Jamie Gaskins

Ruby/Rails developer, coffee addict

Perpetuity Object Declarations

Published Feb 27, 2012

So far, in Perpetuity, this is what I've got setup for Mapper declarations:

class ArticleMapper < Perpetuity::Mapper
  attribute :title, String
  attribute :body, String
  attribute :author, User

  id { title.gsub('\\W+', '-').downcase } # SEO-friendly URLs

What ends up happening is that it sees that it can serialise the title and body attributes of the Article model because they're String objects. But it knows it can't serialise the author attribute because it's a User instance, so it saves the id of the author object (it must already be persisted or Perpetuity throws an error … for now) in its place. When loading the association from the database, it calls UserMapper.find(model.author) and places the result into the Article instance.

This is not the cleanest idea, since we would have an actual value there before the association is loaded … and it would be wrong. I've thrown around several ideas for this:

Load all associations when the object is retrieved from the database

This has the obvious pro of never having to worry about associations in user code, but we end up retrieving extra data from the database which we may never use. Clearly, a more efficient way of handling it would be to do lazy loading, but then we end up moving away from the Data Mapper pattern and start implementing the Active Record pattern by telling the object how to work with the database.

Granted, this is done through metaprogramming (we would inject the code into the object at load time) so the written code is pure Data Mapper, but it still feels wrong. We do currently apply a little magic to the object to assign it an id when it's been persisted into/loaded from the database, but I'm trying to limit it as much as humanly possible.

Force a user to load all associations manually

This is the way it is currently implemented and seems to be the most true to the Data Mapper pattern. In order to get associated objects, a user would have to call something like so:

article = ArticleMapper.find(params[:id])
ArticleMapper.load_association!(article, :author)

This code executes a database query and assigns the proper User object to the author attribute of the article. The disadvantage of this is that we must be mindful of every single database query, but the advantage is that … we end up being mindful of every single database query. :-)
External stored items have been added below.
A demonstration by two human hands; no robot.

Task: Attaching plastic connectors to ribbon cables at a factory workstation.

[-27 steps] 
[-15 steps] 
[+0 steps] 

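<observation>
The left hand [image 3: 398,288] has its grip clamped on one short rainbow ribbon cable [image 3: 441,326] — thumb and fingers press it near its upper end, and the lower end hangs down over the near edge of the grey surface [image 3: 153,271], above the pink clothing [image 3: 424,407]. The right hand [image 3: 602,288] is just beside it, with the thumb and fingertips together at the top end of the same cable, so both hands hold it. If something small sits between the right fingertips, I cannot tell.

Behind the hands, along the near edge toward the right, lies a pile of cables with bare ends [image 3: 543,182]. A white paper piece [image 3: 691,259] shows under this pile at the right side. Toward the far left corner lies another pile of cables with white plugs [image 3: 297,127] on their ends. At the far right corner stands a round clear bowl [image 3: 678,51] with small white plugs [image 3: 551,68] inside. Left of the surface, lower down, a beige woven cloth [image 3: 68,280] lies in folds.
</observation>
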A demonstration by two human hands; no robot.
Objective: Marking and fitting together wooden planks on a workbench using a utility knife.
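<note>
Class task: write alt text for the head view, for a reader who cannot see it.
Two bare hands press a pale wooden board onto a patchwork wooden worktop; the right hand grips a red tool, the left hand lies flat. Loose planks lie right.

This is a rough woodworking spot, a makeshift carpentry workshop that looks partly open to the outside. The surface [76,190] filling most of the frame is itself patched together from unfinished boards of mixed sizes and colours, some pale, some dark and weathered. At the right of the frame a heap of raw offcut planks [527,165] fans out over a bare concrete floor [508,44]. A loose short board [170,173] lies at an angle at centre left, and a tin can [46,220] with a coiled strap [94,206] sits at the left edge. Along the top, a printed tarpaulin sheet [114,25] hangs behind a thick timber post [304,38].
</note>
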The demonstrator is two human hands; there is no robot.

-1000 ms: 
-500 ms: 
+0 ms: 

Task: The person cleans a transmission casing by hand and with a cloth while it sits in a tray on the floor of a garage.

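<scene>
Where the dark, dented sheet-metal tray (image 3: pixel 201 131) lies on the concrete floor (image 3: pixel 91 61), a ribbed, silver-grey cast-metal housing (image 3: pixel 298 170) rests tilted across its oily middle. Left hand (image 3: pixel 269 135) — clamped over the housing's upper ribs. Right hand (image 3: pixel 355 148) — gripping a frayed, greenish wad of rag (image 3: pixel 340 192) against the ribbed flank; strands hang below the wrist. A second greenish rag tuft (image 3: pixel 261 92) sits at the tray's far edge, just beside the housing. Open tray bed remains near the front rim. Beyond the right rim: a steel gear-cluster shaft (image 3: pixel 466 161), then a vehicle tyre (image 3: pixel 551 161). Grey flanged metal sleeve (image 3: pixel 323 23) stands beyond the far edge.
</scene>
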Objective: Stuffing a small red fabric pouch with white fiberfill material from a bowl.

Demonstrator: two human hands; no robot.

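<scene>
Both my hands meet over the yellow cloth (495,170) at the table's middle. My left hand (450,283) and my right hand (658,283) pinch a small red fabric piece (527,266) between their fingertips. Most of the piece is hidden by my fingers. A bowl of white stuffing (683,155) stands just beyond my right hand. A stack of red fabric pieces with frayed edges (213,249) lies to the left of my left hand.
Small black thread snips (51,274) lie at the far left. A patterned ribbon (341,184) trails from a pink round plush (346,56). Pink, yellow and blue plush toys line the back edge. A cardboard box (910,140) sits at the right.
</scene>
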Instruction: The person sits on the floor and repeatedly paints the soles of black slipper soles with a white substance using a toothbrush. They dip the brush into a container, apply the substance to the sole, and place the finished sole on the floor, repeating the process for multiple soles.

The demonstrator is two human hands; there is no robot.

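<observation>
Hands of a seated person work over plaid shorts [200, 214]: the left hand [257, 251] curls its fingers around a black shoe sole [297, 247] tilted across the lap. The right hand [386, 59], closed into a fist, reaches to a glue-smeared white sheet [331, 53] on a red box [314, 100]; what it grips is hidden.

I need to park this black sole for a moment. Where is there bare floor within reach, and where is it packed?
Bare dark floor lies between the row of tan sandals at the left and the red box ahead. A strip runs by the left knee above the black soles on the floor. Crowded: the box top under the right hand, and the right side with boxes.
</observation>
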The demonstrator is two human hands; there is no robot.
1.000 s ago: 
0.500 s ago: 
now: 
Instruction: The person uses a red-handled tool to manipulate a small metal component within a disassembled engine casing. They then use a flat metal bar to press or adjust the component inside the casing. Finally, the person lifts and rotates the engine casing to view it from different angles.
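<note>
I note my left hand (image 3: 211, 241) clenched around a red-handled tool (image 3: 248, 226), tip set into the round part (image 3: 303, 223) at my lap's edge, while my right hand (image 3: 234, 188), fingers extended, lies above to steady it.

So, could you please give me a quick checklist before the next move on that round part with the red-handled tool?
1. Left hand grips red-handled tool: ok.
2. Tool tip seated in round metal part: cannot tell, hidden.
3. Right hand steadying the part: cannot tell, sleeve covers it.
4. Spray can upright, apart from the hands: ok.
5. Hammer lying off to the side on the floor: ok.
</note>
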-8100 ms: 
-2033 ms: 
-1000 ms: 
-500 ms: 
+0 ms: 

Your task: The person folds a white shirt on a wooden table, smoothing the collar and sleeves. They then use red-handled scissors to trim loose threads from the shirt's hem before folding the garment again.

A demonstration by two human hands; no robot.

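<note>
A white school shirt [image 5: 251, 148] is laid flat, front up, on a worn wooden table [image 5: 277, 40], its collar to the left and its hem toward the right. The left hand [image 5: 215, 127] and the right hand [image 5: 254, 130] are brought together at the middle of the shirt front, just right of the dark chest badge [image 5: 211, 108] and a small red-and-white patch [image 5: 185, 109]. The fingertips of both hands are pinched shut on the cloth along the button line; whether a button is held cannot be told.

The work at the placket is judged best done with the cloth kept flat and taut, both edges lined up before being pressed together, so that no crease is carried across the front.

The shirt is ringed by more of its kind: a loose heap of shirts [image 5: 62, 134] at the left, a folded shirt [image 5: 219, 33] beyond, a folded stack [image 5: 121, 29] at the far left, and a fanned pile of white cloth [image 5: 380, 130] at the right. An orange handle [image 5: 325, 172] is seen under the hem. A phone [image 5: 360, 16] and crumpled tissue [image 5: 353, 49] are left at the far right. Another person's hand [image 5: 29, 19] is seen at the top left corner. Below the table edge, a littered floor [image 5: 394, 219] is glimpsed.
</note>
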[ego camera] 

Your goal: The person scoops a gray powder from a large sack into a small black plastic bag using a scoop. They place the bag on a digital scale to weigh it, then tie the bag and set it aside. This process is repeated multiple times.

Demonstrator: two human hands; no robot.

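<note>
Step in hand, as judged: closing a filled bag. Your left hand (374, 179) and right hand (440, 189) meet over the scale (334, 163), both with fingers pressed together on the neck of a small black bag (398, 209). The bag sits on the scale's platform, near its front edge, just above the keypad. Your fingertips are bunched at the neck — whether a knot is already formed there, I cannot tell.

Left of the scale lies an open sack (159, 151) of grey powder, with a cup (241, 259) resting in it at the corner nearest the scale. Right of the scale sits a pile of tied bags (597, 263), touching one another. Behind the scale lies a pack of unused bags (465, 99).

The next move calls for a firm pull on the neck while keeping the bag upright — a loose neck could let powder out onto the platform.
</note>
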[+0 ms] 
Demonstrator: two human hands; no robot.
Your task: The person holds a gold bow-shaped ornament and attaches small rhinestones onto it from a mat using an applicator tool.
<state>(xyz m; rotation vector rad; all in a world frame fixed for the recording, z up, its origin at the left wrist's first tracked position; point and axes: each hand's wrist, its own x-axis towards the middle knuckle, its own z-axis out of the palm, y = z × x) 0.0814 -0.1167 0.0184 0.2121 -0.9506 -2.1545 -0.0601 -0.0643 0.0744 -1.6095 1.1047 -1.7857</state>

How this is an advantage is that we don't allow queries to get away from us. ActiveRecord-style associations mean that we can link up objects without caring about the consequences. I've caught myself doing this, only to look at the logs and notice that I've executed dozens of queries when I only meant to execute 3 or 4 simply because I was treating associations as data instead of separate database rows.

The verdict

If you haven't already figured this out, I'm strongly leaning toward manual loading of associations, but I want to do something a little cleaner. Calling two class methods in two lines is ugly (I understand that everything being a class method on the mapper class is a code smell in itself, as well, but I'm working on that), so I think something more like this is in order:

article = ArticleMapper.find(params[:id], associations: [:author])

That should help keep things clean while still forcing you to think about each query you're doing. We could also expand this to the Mapper#retrieve method so that we don't end up doing N+1 queries. Both MongoDB (currently the only supported DB) and SQL (would like to get this one in, but I think I'll work on that later) support selecting on inclusion of values in lists, so we could optimise from N+1 down to 2 queries.

For example, if we're displaying a list of blog articles that will be shown with comment information within the list, we could do something like this:

articles = ArticleMapper.retrieve(published: true, associations: [:comments])

Instead of iterating over each article retrieved and loading their respective associations (N queries for comments + 1 original comment query), it gets all the articles for the specified criteria and then retrieves all comments whose article ids are in that list of articles — two queries, just as with retrieving a single article and its comments. Just as importantly, it only requires a single line of clean code.